È mancato oggi all’età di 90 anni Enzo Bettiza, una delle firme più prestigiose del giornalismo italiano e grande scrittore. Nato a Spalato da una famiglia italiana dell’alta borghesia, aderì in gioventù al Partito Comunista, da cui si allontanò presto per abbracciare il liberalismo e diventare uno spietato critico dell’ideologia marxista-leninista e del comunismo reale dei Paesi dell’Est. Nel 1957 iniziò la sua attività di corrispondente per il quotidiano “La Stampa”, prima da Vienna e poi da Mosca.
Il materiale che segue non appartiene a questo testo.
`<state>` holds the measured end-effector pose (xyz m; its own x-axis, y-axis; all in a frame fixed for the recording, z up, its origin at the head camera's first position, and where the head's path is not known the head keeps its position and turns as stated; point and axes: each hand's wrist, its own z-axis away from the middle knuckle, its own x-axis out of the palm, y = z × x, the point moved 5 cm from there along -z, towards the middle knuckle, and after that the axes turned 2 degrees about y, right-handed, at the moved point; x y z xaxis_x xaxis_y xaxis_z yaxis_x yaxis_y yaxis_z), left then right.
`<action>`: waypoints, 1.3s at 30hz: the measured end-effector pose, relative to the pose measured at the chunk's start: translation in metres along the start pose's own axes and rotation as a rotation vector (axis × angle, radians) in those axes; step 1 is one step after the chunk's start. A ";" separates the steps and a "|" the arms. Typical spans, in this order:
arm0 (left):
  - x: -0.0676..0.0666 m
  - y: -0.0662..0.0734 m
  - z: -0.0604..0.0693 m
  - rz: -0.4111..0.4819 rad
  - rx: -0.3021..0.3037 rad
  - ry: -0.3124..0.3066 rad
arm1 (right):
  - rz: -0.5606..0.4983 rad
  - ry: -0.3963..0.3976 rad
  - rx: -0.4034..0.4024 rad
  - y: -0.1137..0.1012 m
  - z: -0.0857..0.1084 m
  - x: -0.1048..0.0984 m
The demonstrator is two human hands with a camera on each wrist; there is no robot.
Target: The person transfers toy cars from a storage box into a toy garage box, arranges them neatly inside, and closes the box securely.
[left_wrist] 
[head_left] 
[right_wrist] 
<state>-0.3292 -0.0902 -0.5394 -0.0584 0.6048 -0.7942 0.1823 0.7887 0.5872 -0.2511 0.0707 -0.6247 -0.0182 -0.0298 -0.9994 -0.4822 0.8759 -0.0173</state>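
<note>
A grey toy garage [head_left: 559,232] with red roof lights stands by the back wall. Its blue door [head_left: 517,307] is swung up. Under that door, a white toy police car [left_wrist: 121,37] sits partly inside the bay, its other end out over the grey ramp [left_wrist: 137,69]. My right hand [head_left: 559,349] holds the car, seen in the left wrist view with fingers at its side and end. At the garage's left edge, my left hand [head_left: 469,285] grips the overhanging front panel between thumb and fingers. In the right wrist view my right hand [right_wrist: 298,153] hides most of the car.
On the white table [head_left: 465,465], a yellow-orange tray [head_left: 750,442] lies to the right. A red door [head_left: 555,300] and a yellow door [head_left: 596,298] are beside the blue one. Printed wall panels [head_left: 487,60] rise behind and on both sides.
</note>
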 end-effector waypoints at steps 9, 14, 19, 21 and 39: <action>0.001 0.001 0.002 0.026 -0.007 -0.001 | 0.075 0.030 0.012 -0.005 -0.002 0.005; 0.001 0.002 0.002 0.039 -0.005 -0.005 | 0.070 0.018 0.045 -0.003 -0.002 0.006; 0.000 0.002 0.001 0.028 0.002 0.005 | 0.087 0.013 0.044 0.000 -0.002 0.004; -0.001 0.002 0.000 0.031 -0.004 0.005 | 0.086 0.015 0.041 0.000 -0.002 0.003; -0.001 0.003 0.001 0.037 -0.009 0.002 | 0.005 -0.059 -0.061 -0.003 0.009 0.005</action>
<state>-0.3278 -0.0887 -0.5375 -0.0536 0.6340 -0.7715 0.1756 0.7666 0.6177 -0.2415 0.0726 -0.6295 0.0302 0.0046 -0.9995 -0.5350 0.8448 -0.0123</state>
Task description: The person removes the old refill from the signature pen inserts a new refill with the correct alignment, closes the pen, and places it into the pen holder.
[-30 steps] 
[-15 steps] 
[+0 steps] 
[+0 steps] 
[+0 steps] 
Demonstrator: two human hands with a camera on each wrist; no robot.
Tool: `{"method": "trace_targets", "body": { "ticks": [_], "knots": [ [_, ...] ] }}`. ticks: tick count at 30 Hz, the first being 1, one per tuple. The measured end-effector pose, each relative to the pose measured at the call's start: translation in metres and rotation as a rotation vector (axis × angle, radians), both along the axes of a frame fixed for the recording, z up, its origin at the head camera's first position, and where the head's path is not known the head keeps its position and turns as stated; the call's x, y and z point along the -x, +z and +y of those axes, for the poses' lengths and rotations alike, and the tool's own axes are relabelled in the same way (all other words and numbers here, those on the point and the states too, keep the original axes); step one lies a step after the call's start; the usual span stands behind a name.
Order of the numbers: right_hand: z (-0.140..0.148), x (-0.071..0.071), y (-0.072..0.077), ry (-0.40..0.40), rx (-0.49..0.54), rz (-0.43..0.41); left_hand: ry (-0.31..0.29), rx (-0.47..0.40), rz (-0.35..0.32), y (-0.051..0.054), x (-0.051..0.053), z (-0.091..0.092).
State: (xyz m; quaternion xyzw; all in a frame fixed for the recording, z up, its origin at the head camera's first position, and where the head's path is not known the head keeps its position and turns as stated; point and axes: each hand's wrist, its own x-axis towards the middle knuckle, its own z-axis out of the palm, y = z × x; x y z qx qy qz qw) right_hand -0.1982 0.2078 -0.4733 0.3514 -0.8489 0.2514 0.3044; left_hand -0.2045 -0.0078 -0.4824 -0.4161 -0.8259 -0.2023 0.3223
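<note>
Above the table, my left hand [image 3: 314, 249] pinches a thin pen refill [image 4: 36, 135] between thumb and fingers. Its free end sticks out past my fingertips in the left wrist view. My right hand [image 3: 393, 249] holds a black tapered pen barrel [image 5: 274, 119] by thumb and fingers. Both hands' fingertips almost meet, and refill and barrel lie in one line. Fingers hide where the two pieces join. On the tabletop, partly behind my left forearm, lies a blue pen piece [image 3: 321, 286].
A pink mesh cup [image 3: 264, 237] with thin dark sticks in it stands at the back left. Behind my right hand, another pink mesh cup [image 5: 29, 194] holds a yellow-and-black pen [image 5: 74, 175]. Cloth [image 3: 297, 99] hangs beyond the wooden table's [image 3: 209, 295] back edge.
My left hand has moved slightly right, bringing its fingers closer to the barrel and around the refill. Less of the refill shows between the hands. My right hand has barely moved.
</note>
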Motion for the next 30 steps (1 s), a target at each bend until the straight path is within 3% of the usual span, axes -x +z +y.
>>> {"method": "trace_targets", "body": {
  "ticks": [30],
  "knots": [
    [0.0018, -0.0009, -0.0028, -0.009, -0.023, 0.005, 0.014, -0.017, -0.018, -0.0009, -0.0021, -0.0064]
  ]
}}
Poi passò al “Corriere della Sera” per il quale lavorò, sempre come corrispondente dall’estero, per dieci anni. Bettiza è stato anche direttore del “Resto del Carlino” e della “Nazione”, fu tra i fondatori de “Il Giornale” insieme a Indro Montanelli, dopo aver abbandonato il Corriere in dissenso con la linea a suo parere troppo filocomunista impressa dal direttore Piero Ottone. Fino alla fine dei suoi giorni è stato editorialista de “La Stampa”. Tra le sue maggiori opere letterarie ricordiamo Esilio (Premio Campiello nel 1996, Mondadori), memoria dell’infanzia e adolescenza nella natia Dalmazia mitteleuropea dagli anni Venti alla Seconda guerra mondiale, e il romanzo I fantasmi di Mosca (Mondadori 1993), una lunga riflessione sul totalitarismo negli anni delle purghe staliniane. Tra i saggi 1989, la fine del Novecento (Mondadori 2009).
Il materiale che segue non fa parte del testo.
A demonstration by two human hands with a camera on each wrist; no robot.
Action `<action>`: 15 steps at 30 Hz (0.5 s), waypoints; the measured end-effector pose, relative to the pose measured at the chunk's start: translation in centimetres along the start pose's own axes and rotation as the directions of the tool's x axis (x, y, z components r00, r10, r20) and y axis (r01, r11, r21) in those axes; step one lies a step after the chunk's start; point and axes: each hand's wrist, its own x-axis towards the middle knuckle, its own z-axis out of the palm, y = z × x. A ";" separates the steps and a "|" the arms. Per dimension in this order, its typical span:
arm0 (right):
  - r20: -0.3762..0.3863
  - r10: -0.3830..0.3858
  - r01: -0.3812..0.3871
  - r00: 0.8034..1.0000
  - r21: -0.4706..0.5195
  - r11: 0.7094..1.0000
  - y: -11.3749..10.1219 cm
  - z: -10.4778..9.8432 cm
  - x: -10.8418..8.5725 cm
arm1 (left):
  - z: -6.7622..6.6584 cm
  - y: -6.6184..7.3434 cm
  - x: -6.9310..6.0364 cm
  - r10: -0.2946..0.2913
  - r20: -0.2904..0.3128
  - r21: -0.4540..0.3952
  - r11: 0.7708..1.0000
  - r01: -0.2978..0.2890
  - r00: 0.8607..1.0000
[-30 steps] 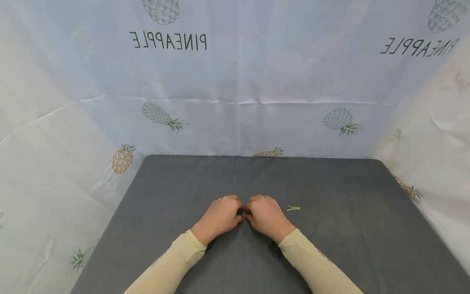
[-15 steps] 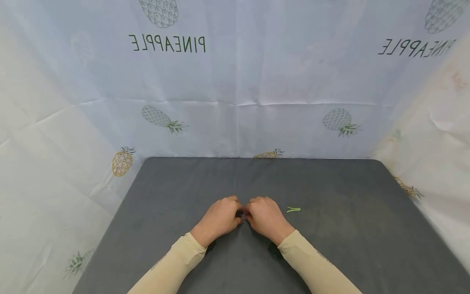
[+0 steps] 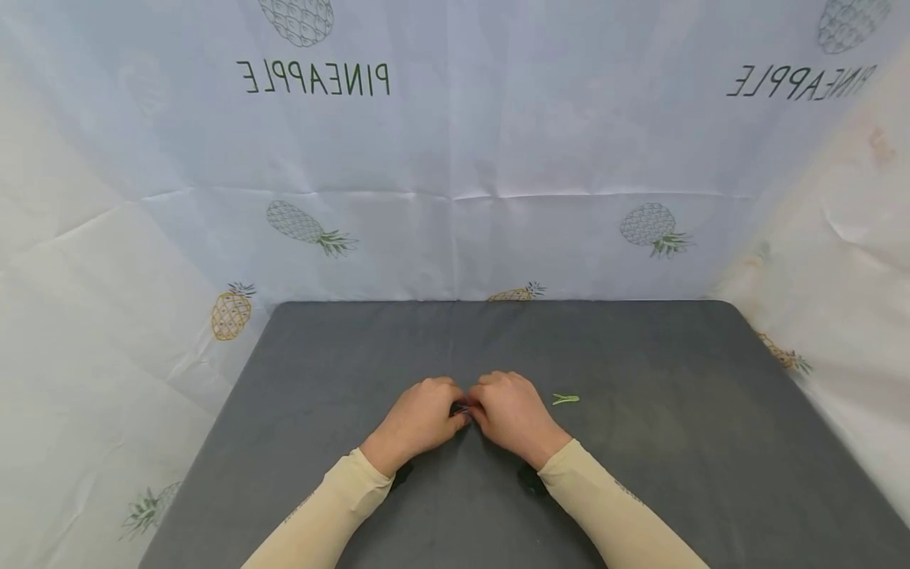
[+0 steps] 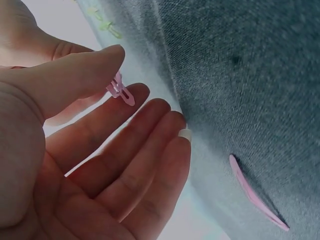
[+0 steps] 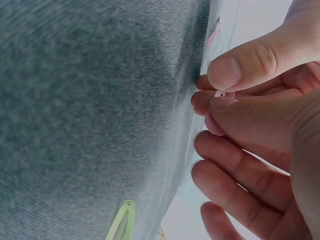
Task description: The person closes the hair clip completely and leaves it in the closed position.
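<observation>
My left hand (image 3: 418,420) and right hand (image 3: 515,419) met over the tabletop (image 3: 654,474), both pinching one small pink clip (image 4: 115,89) between thumbs and fingers. Second clip, also pink (image 4: 253,196), lay on the tabletop off my left fingers; green clip (image 3: 571,399) lay right of my right hand.

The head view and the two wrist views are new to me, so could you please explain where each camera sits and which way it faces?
Head: on the person's head, facing forward and down over the grey table; the cream sleeves, left hand and right hand show.
Left wrist: on that wrist, facing the pinched pink clip; the left palm and fingers show.
Right wrist: on that wrist, facing the work from the opposite side; the right hand shows, apparently with part of the left.
Shared: head and right wrist both show the green clip.
</observation>
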 end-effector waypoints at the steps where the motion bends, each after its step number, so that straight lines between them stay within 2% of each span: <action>1: -0.002 -0.001 0.001 1.000 0.001 1.000 0.0 -0.1 0.1 | -0.1 0.0 0.0 0.000 -0.001 -0.004 1.000 0.000 1.000; 15: -0.022 -0.013 0.013 1.000 0.006 1.000 -0.4 -0.6 0.4 | -1.1 -0.1 -0.4 -0.005 -0.026 -0.001 1.000 0.005 1.000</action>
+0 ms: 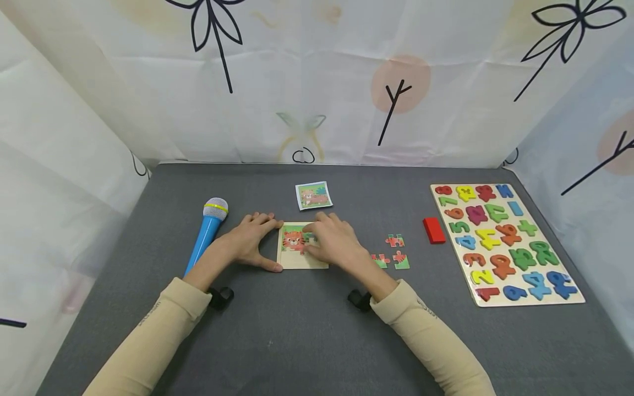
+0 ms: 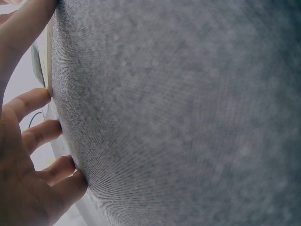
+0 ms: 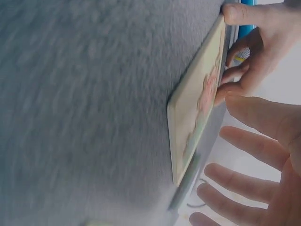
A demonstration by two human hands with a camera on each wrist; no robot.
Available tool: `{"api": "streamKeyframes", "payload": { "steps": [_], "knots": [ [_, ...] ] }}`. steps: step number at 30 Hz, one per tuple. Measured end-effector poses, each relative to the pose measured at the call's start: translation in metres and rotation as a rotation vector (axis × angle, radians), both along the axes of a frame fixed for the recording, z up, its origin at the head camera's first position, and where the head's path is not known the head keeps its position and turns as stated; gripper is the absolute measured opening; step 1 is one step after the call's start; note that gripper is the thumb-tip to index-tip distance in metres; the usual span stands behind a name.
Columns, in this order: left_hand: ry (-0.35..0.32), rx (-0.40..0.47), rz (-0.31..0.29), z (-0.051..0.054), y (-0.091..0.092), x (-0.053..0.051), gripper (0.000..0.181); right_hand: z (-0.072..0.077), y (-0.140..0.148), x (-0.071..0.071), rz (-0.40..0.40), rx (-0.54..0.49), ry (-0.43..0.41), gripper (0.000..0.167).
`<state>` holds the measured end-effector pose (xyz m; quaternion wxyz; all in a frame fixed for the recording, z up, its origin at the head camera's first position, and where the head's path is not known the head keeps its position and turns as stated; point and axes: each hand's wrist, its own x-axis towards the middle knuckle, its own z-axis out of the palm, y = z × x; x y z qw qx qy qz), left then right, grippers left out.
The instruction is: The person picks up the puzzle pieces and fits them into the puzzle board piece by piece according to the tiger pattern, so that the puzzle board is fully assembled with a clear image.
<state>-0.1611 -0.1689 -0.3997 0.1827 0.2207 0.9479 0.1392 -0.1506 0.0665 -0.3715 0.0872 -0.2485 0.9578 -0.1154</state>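
Three loose pieces (image 1: 402,261), left hand (image 1: 249,243) against puzzle board (image 1: 302,262), right hand (image 1: 335,241) over it.

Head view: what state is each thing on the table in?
Puzzle board: flat, some pieces in, partly covered by the right hand
Loose puzzle pieces: three visible, printed side up, apart
Picture card: flat, picture side up
Blue microphone: lying down
Red block: lying flat
Number board: flat, coloured pieces set in
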Motion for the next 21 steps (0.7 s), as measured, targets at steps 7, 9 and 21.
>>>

Per ricordarlo pubblichiamo un interessante dialogo sul Novecento con Claudio Magris, a cura di Dario Fertilio, dal Corriere della Sera del 2 aprile 2010.


Novecento, il secolo del Male ancora in cerca di scrittori forti

Il ruolo guida dei maestri della letteratura in un tempo privo di anima Mitteleuropa. Perché i «romanzi di frontiera» esprimono meglio totalità e incompiutezza.
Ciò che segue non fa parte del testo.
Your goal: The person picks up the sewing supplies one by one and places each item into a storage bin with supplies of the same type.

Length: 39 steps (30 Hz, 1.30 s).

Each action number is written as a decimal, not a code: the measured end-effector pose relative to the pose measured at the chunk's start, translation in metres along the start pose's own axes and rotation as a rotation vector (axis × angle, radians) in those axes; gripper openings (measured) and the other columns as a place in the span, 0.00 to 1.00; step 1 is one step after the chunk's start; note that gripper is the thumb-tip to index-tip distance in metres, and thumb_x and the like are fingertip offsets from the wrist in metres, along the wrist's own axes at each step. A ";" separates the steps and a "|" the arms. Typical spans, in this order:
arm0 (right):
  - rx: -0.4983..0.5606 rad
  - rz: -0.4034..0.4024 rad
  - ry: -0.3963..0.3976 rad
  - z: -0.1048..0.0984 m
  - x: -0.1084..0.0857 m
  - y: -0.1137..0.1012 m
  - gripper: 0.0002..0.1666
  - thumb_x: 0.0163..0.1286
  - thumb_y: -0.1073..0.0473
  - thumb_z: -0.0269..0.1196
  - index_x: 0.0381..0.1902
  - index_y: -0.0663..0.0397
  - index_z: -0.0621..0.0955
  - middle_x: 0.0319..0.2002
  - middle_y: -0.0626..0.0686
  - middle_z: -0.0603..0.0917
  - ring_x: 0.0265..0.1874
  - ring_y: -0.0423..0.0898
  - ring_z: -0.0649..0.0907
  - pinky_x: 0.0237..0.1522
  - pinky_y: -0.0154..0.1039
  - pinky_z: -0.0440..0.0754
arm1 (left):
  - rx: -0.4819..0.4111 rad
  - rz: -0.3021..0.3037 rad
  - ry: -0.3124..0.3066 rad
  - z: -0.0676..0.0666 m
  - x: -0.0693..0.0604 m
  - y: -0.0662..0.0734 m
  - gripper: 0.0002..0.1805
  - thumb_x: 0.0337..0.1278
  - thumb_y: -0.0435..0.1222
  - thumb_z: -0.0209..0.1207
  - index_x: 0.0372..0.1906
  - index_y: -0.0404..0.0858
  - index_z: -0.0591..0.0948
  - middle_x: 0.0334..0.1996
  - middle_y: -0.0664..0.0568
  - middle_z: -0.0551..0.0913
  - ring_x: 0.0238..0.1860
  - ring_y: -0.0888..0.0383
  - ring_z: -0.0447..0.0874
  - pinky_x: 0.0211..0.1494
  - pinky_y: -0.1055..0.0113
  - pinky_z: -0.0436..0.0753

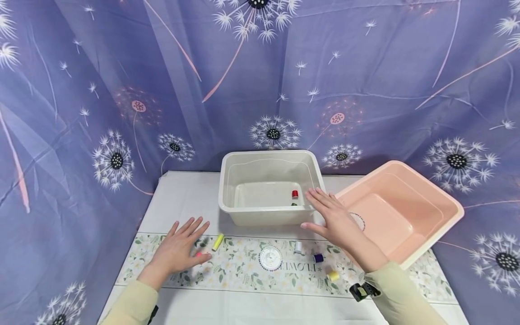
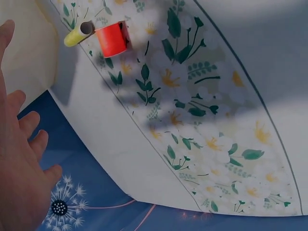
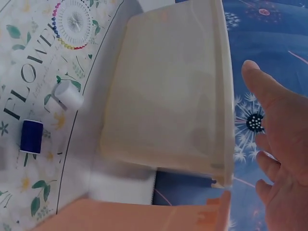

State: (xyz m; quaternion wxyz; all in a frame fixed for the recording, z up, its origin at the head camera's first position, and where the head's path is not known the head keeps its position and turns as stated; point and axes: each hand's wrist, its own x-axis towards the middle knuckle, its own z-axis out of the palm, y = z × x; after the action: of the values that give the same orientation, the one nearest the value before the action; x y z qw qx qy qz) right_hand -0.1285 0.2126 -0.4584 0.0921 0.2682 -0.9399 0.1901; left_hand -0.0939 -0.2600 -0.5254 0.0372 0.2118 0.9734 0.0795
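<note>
My left hand (image 1: 176,253) is spread over the table runner, holding nothing. A neon red-pink thread spool (image 2: 111,40) lies by it, partly hidden by the hand in the head view. Just beyond the fingers is a slim neon yellow spool (image 1: 217,242). My right hand (image 1: 337,223) hovers with fingers extended near the right front corner of the off-white bin (image 1: 252,217), partly over the pink bin (image 1: 390,230). Inside the off-white bin are a red thread spool (image 1: 294,194) and a mostly hidden green item (image 1: 294,204).
On the runner lie a round pin wheel (image 1: 270,258), a white spool (image 1: 298,247), a dark blue spool (image 1: 318,258) and a yellow spool (image 1: 333,276). A second pin wheel (image 1: 357,220) shows in the pink bin. A dandelion-print curtain (image 1: 227,113) hangs behind the table.
</note>
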 end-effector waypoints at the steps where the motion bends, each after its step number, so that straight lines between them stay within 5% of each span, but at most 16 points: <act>1: 0.000 0.002 -0.003 0.002 0.001 0.000 0.53 0.66 0.42 0.75 0.80 0.63 0.69 0.79 0.62 0.68 0.78 0.66 0.68 0.82 0.65 0.58 | 0.003 0.001 0.001 0.001 0.000 0.000 0.52 0.62 0.70 0.63 0.83 0.47 0.67 0.83 0.46 0.64 0.82 0.39 0.61 0.84 0.32 0.54; 18: 0.019 -0.003 0.046 0.025 0.006 0.003 0.41 0.67 0.47 0.75 0.71 0.64 0.79 0.70 0.63 0.80 0.73 0.65 0.76 0.79 0.67 0.65 | -0.013 0.014 -0.004 0.016 0.004 0.006 0.51 0.62 0.68 0.64 0.83 0.45 0.68 0.82 0.44 0.66 0.81 0.38 0.63 0.84 0.32 0.56; 39: 0.076 -0.060 0.297 0.047 0.008 0.011 0.24 0.63 0.61 0.78 0.56 0.65 0.89 0.55 0.63 0.90 0.56 0.63 0.89 0.71 0.67 0.76 | -0.039 0.006 -0.045 0.039 0.011 0.007 0.50 0.64 0.69 0.62 0.83 0.47 0.68 0.82 0.46 0.66 0.83 0.40 0.61 0.84 0.32 0.57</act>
State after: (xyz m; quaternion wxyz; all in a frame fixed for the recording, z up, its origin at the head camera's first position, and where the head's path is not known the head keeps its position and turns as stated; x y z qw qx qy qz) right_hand -0.1443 0.1991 -0.5022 0.2256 0.2684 -0.8997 0.2602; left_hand -0.0965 -0.2436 -0.5631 0.0629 0.2159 0.9699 0.0936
Fossero due personaggi dei loro romanzi, si incontrerebbero probabilmente a Vienna, nel palazzo «discreto e solenne» sulla Herrengasse dove il protagonista dei Fantasmi di Mosca cede a un’ambigua tentazione femminile; meglio, alla Libreria Petöfi di Budapest, nell’«atmosfera di intimità onirica» in cui masse di volumi «sterminate e compatte» si mescolano ai «blocchi delle torte Dobo!». O ancora, seguendo il vagabondare capriccioso di Danubio, nell’antica farmacia Al gambero rosso di via Michalskà, a Bratislava, dove un affresco del dio del tempo sembra sfidare i rimedi di pozioni e misture; o anche dietro agli specchi girevoli del caffè Lloyd, a Fiume, in cui Tore Cipiko, dopo l’ultima visione fuggevole di Maria, incomincia il suo viaggio. Alla cieca.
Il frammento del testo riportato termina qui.